*Problem requirements*: Your task is to reproduce exactly the lines from the one containing "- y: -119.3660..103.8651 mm" through the last line below, both ends included, and nothing else, with no pictures.

*Material shown*:
[Start of section]

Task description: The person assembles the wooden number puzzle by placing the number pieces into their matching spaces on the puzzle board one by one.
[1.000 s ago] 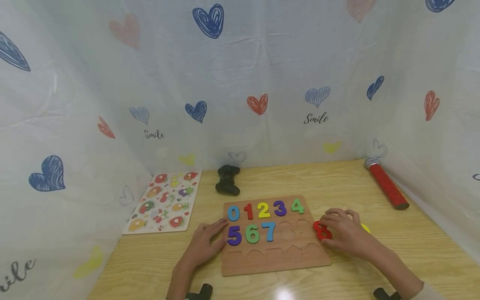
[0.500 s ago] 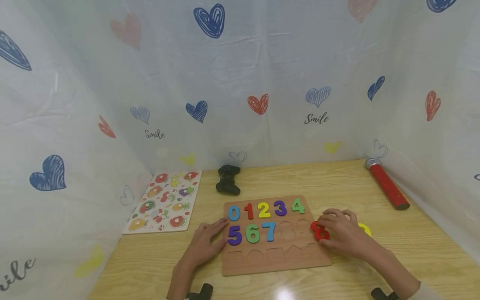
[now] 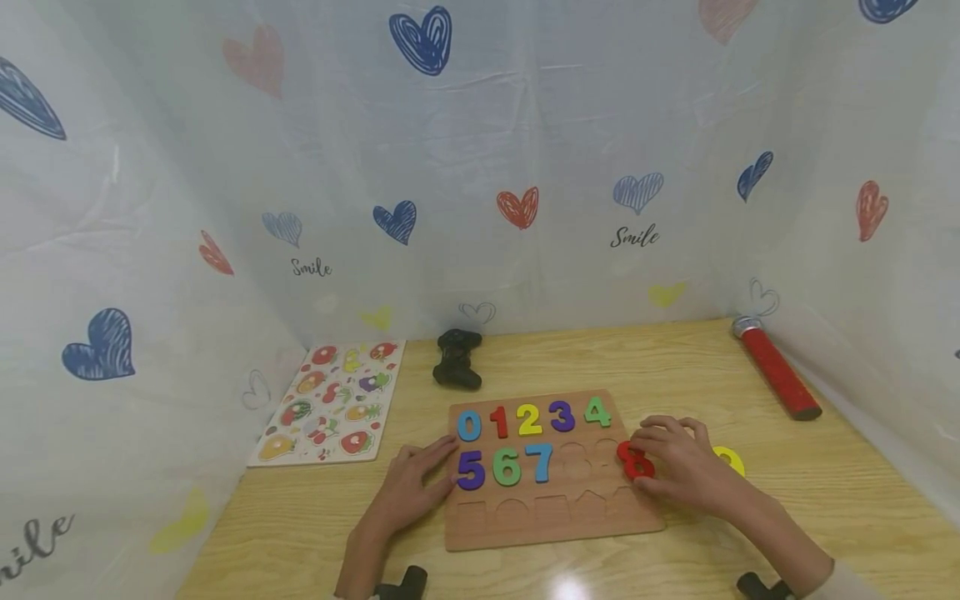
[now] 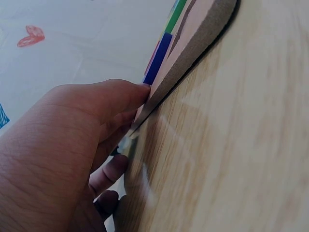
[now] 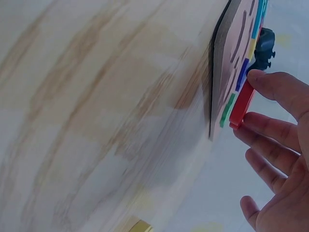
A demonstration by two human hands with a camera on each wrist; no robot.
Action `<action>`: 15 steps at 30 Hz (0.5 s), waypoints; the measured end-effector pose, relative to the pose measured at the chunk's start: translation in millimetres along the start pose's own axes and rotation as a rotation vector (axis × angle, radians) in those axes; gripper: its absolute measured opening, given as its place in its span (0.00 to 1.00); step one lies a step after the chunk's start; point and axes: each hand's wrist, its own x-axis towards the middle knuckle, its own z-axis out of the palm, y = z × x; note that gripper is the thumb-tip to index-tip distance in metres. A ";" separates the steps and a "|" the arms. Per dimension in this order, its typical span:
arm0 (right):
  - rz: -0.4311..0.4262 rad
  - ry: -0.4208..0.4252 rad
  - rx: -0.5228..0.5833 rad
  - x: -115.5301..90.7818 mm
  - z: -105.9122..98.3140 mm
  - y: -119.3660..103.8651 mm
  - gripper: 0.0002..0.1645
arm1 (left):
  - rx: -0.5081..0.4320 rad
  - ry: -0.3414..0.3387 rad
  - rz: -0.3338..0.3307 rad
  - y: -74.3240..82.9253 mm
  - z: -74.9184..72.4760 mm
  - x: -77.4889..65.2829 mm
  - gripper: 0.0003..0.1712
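A wooden number puzzle board lies on the table, with the pieces 0 to 4 in its back row and 5, 6 and 7 in the middle row. My right hand pinches a red number 8 piece between thumb and fingers. It overlaps the board's right edge in the head view; the right wrist view shows the red piece beside the board face. At the left edge, my left hand touches the board with thumb and forefinger spread apart, the thumb close beside the purple piece.
A yellow number piece lies right of the board, partly behind my right hand. Further back are a black game controller, a fruit picture board and a red tube with a silver end. A heart-printed curtain surrounds the table.
My right hand has moved slightly left with the red 8, bringing it over the board's right edge. More of the yellow piece shows. My left hand stays at the left edge.
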 end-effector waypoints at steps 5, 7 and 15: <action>-0.021 0.018 -0.002 2.8 2.1 -1.2 0.24 | 0.008 0.000 -0.002 0.2 -0.2 0.1 0.32; -0.027 0.022 -0.006 4.0 3.2 -1.6 0.24 | 0.010 -0.001 0.001 0.2 -0.3 0.1 0.32; 0.010 -0.033 -0.011 9.0 3.8 -8.3 0.24 | -0.003 -0.002 0.009 1.0 -1.4 -0.3 0.31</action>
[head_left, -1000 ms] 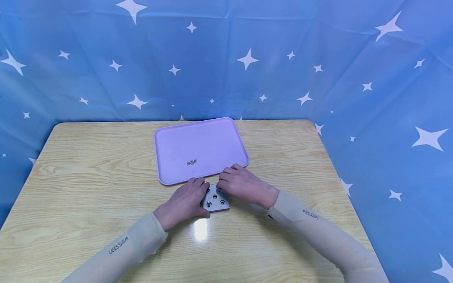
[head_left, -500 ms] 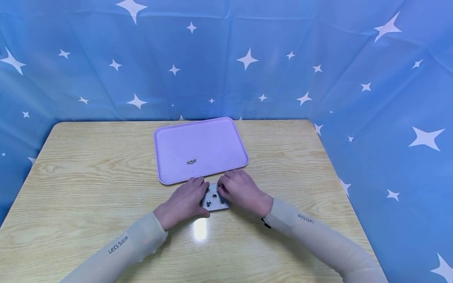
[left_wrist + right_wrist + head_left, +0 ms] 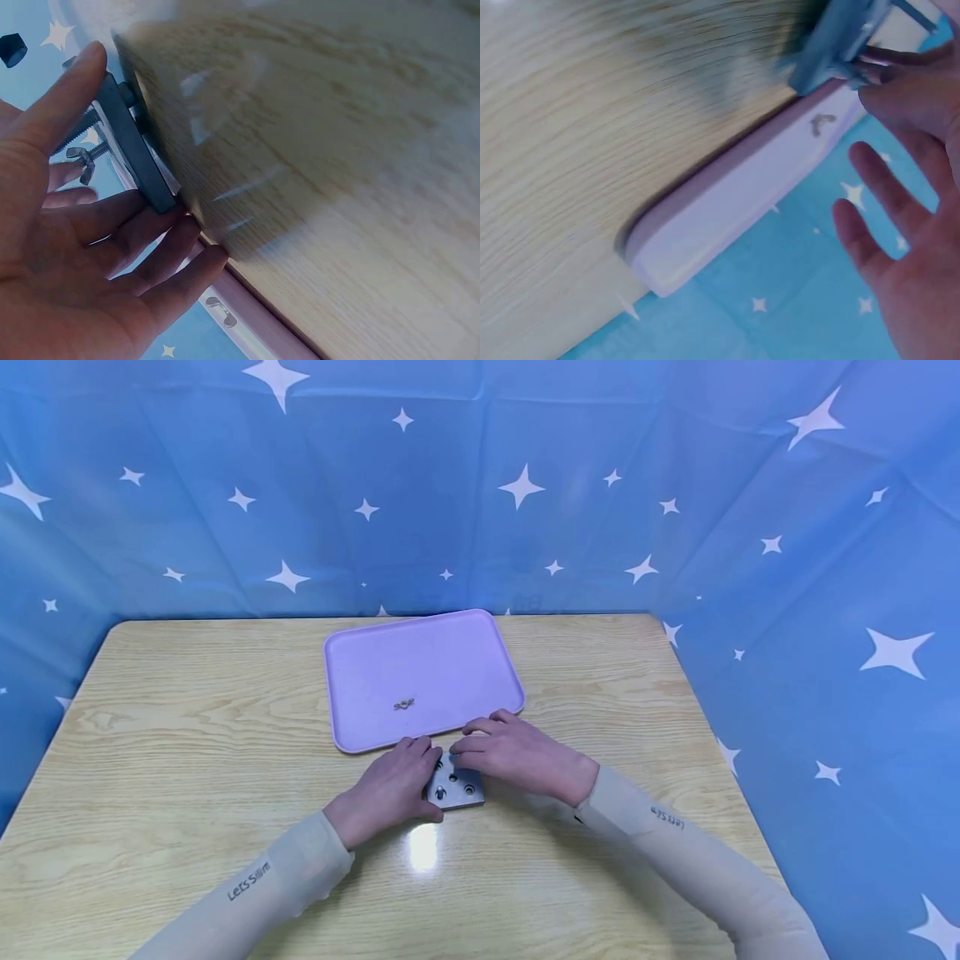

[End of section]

*Exercise solution*:
  - y: -119.3660..103.8651 mm
  - gripper: 0.0002..0.1645
arm1 (left):
  - rx: -0.5081..0.4320 rad
  - ry: -0.3414..0.3387 rad
  - rz: -0.3338..0.3307 rad
  - y: -74.3240..82.9253 mm
  - z: -74.9184..72.4760 mm
  - x: -77.4889..65.2829 mm
  - gripper: 0.0003..0.1712
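A wooden number puzzle board lies on the table, with the pieces 0 to 4 in its back row and 5, 6 and 7 in the middle row. My right hand pinches a red number 8 piece between thumb and fingers. It overlaps the board's right edge in the head view; the right wrist view shows the red piece beside the board face. At the left edge, my left hand touches the board with thumb and forefinger spread apart, the thumb close beside the purple piece.
A yellow number piece lies right of the board, partly behind my right hand. Further back are a black game controller, a fruit picture board and a red tube with a silver end. A heart-printed curtain surrounds the table.
My right hand has moved slightly left with the red 8, bringing it over the board's right edge. More of the yellow piece shows. My left hand stays at the left edge.
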 end-effector waypoints at steps 5, 7 and 15: <action>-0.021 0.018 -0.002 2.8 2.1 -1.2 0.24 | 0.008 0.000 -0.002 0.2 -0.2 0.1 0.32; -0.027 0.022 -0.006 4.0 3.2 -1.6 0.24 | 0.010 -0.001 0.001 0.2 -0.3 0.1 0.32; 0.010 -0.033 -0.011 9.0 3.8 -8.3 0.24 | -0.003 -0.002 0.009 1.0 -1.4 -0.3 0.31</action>
[head_left, -1000 ms] 
[head_left, -500 ms] 
[left_wrist + right_wrist + head_left, +0 ms] 

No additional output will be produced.